The city also is phasing in a more rational, two-year budget. “When you have an annual budget, you focus on the next 12 months and not the challenges that lay beyond it,” says Rosenfield, the city’s former budget director. “You end up using land sales, accounting gimmicks or one-time solutions to keep revenues and expenses together for a year, postponing your problems into the future.”
Joliet, too, is climbing back up. “Anything viewed as discretionary spending was cut,” says Thanas. “For example, our neighborhood improvement program, which has been around since the 1980s, had grown to the point where each of the five council members had between $1 million and $1.5 million to spend on new parks or road improvements. We made some steep cuts there, recommended a hiring freeze and implemented an early-retirement incentive program.” The city did not replace employees who chose early retirement.

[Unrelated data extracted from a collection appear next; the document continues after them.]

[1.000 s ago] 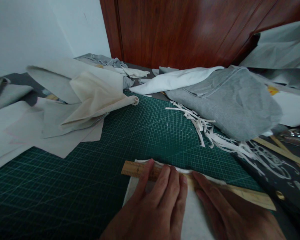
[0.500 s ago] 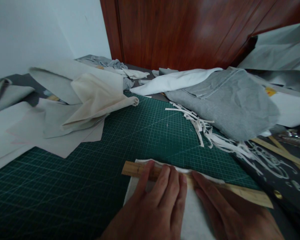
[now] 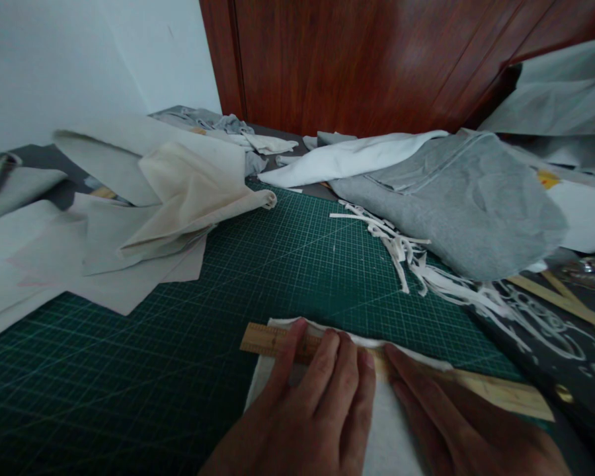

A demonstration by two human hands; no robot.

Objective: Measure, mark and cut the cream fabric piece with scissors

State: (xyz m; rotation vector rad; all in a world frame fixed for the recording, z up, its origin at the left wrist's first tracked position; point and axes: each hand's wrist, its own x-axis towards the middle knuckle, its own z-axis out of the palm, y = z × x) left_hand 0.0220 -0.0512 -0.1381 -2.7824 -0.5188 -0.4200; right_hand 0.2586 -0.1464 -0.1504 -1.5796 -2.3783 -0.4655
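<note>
In the head view, the cutting mat [image 3: 143, 377] carries a pale cloth [image 3: 394, 430] toward its near edge, with a wooden ruler [image 3: 260, 338] lying across it. The ruler's left end juts past the cloth's left side, and its right end reaches the mat's right edge, so it spans the cloth's whole far side. A narrow border of cloth shows beyond the ruler, slightly raised.

The left hand [image 3: 312, 410] has its fingers parted and pressed down over ruler and cloth, probably to keep both from sliding. The right hand [image 3: 456, 410] holds its fingers close together, the foremost tip at the ruler by the cloth's border; whether it pinches anything I cannot tell. Set side by side, the hands seem to share the steadying.

White scraps [image 3: 401, 251] straddle the mat's right edge, next to a grey cloth [image 3: 456, 211] over its far right part. Beige fabric [image 3: 188, 192] and pale sheets [image 3: 123, 291] cover the far left part, perhaps pushed outward to leave working room.
</note>
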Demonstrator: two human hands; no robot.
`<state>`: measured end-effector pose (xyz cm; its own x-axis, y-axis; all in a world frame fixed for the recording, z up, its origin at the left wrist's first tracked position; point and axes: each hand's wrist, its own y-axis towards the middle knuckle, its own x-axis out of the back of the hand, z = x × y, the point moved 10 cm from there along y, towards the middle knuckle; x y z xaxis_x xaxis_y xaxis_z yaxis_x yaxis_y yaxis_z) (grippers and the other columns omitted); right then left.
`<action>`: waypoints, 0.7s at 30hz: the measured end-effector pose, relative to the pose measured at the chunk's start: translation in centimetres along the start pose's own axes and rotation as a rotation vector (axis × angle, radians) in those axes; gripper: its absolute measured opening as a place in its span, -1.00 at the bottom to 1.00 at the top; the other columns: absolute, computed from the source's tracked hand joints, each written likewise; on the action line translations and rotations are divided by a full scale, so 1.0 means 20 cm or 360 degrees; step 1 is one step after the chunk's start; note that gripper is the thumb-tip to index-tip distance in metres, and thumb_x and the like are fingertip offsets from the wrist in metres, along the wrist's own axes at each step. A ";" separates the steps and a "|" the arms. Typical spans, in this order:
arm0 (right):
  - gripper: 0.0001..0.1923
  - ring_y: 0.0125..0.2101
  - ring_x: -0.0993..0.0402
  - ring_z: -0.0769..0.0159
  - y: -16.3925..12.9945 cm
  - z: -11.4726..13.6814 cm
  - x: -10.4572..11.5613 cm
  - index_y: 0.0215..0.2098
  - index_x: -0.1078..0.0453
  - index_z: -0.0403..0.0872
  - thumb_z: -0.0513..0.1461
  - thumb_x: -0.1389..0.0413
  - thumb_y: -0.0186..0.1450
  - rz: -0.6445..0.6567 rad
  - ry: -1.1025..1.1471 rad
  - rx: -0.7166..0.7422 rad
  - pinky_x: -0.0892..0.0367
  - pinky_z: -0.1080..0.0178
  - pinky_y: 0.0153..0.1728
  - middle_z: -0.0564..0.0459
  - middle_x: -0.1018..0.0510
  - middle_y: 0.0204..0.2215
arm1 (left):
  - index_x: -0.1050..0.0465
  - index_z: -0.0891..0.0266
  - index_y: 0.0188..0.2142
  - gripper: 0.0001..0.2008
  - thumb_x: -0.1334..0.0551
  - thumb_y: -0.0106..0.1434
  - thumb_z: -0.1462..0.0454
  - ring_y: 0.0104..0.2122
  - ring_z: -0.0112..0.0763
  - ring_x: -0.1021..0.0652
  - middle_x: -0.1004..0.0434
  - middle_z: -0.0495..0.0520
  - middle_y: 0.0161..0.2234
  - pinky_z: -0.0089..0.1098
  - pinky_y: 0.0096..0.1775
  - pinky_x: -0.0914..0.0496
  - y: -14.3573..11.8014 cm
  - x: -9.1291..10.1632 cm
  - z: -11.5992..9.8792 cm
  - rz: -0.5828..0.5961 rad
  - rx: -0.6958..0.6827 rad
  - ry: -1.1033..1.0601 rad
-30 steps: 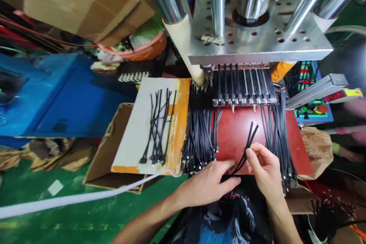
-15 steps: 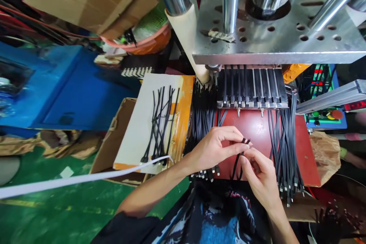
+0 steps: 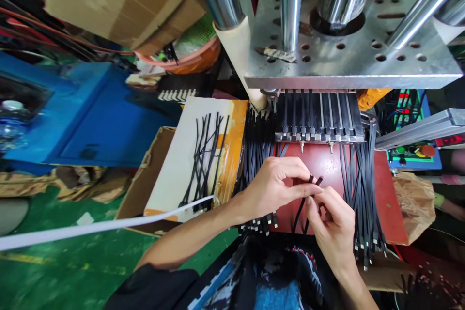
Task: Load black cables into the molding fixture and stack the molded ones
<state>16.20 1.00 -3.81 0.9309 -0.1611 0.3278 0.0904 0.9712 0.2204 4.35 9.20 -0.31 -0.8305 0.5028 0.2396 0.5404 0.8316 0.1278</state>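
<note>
Both hands, left hand [image 3: 271, 186] and right hand [image 3: 332, 225], now slightly higher, each grip tight on black cables [image 3: 301, 206] over red plate [image 3: 323, 164].

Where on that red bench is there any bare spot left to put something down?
Little: one bare strip of the red bench top between the slotted fixture and both hands. Black cable bundles crowd the left and right.

A glossy green painted floor [image 3: 54, 271] runs beneath a blue metal cabinet [image 3: 90, 121]. Brown cardboard boxes [image 3: 119, 0] sit above it.
</note>
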 end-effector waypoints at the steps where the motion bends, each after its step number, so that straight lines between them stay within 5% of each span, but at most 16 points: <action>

Negotiations over labor concessions with the unions proved more formidable, as the city was halfway through an eight-year deal promising compound annual raises of 4 percent, plus free health care. “We asked for authorization to lay off 16 firefighters, which allowed us to finally secure some concessions, saving about $1.2 million and preserving the 16 jobs,” Mayer notes. “We also reduced overtime expenses from $9 million to $5 million annually, and increased both the utility-tax and sales-tax rates.”
The various actions ultimately paid off: “We went from a peak of $37 million in gaming revenue to less than $20 million when the recession hit, and have since been able to make up the shortfall entirely through these measures,” Thanas says. — R.B.